Another crazy week, and not so much good usability articles appeared on my radar. Yet, there’s a few, and here they are.
- Is Customer Experience Recession-Proof? (03/14/2008)
- eCommerce Usability Review: Advanced Search Pages (03/13/2008)
- 11 Ways to Fill Your Shopper’s Cart (03/12/2008)
- Google to start to implement site performance metrics in SEM Quality Score (03/07/2008)
Is Customer Experience Recession-Proof?
Apparently, when consumer spending drops, the fight over the remaining dollars intensifies. A new report from Forrester goes in that direction. According to the summary, “more than 80% of respondents said that improving the usability, usefulness and enjoyability of the online experience is more important this year.” Respondents forecast increased spending in Web Analytics (68%), Usability (53%) and Behavioral Research (51%).
Via: Research Central @ CIO Insight
eCommerce Usability Review: Advanced Search Pages
Yesterday, Varien published an advanced search page attributes review, that is somewhat a sequel to usability review on search page attributes. Same concept as before, the folks take a couple of very good, good and bad pages to display what advanced search engine pages out there allow the user to do. I’m particularilly a fan of the “refine search” concept,
as it is in harmony with the progressive disclosure principle.
Via: Varien’s eCommerce Cache Blog
See also: Usability of gift registries, also at Varien
11 Ways to Fill Your Shopper’s Cart
I liked this one as it helped complete my eCommerce site functionality checklist.

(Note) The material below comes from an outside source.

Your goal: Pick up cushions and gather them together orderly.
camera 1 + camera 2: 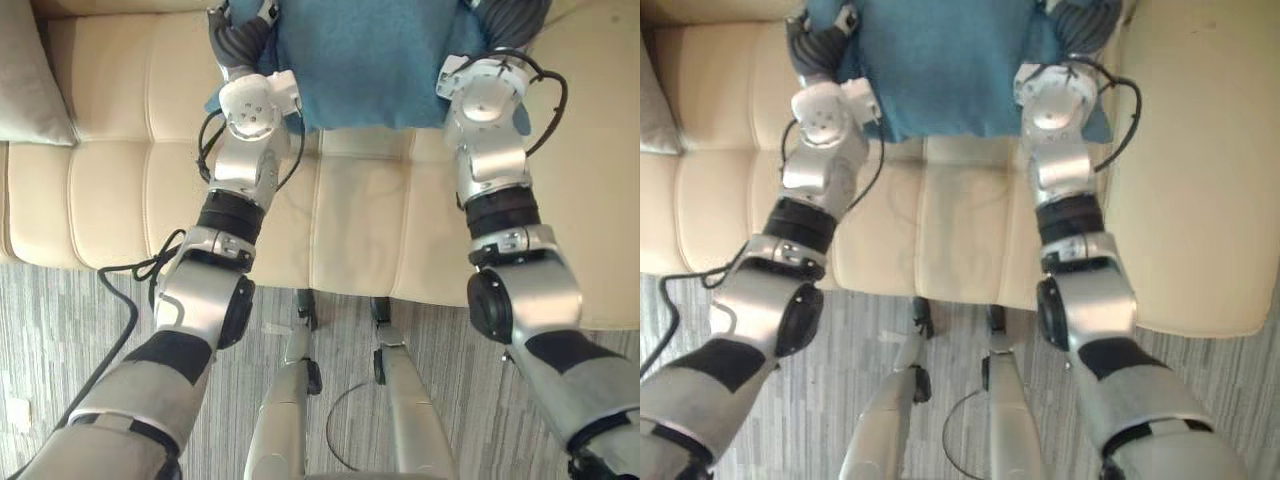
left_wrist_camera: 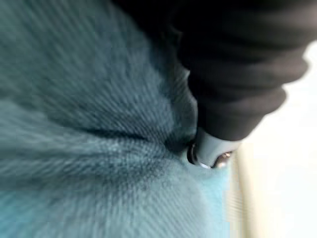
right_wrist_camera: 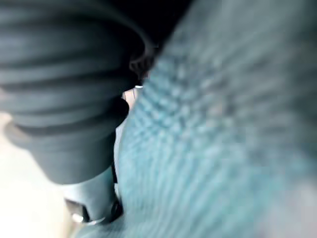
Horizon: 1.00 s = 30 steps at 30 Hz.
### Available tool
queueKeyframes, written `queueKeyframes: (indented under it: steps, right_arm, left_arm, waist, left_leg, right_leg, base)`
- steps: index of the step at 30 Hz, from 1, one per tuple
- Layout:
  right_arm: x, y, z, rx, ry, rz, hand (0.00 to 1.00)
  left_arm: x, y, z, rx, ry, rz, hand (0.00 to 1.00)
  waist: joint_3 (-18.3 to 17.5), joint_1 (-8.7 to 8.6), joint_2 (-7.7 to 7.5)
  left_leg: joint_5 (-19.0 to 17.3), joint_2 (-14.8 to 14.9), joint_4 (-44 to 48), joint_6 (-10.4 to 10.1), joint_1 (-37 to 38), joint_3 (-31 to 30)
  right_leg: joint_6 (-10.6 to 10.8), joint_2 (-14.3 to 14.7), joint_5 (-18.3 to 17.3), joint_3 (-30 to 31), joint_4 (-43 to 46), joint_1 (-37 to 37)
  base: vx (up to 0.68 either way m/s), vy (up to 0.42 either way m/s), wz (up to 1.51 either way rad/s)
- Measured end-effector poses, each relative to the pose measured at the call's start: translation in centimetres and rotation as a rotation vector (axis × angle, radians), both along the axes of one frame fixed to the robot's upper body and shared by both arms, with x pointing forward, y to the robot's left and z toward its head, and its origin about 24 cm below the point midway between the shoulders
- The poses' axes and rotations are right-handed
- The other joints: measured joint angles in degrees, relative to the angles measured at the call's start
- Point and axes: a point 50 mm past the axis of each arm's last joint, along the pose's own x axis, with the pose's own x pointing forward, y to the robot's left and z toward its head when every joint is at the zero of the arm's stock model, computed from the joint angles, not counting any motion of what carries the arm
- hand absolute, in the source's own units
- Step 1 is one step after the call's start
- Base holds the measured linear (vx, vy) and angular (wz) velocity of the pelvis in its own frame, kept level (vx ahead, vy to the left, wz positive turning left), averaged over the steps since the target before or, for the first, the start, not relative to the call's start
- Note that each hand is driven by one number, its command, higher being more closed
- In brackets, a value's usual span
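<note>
Teal woven cushion (image 1: 370, 60) between left hand (image 1: 238, 38), right hand (image 1: 512, 22), on cream sofa (image 1: 110, 190); grasp cannot tell

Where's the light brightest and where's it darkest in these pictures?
Left eye view: soft, even light on the cream sofa, no glare. Left wrist view: brightest on the sofa beside the blue cushion, darkest where the cover of the left hand meets it. Right wrist view: darkest between the cushion and the cover of the right hand.

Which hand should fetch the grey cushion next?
Left, probably. The grey cushion lies at the left end of the sofa, nearer the left hand; the right hand sits across the blue cushion.
</note>
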Motion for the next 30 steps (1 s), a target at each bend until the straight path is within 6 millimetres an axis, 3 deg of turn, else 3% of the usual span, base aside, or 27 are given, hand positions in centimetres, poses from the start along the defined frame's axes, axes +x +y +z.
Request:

Most of Stoney deGeyter’s tips are obvious if you already designed a few eCommerce sites (search engine, product comparison guides, product reviews, etc.), but the list is brief and well assembled, which makes it a good reference tool to save you some thinking time.
Via: Search Engine Guide
Google to start to implement site performance metrics in SEM Quality Score
Earlier this week, Google released a post indicating that they will start to consider the landing page load time in the calculation of the Quality Score. The guys at Traffick see it as the beginning of a trend, and I tend to agree after reading Yahoo’s usability patent filling last week.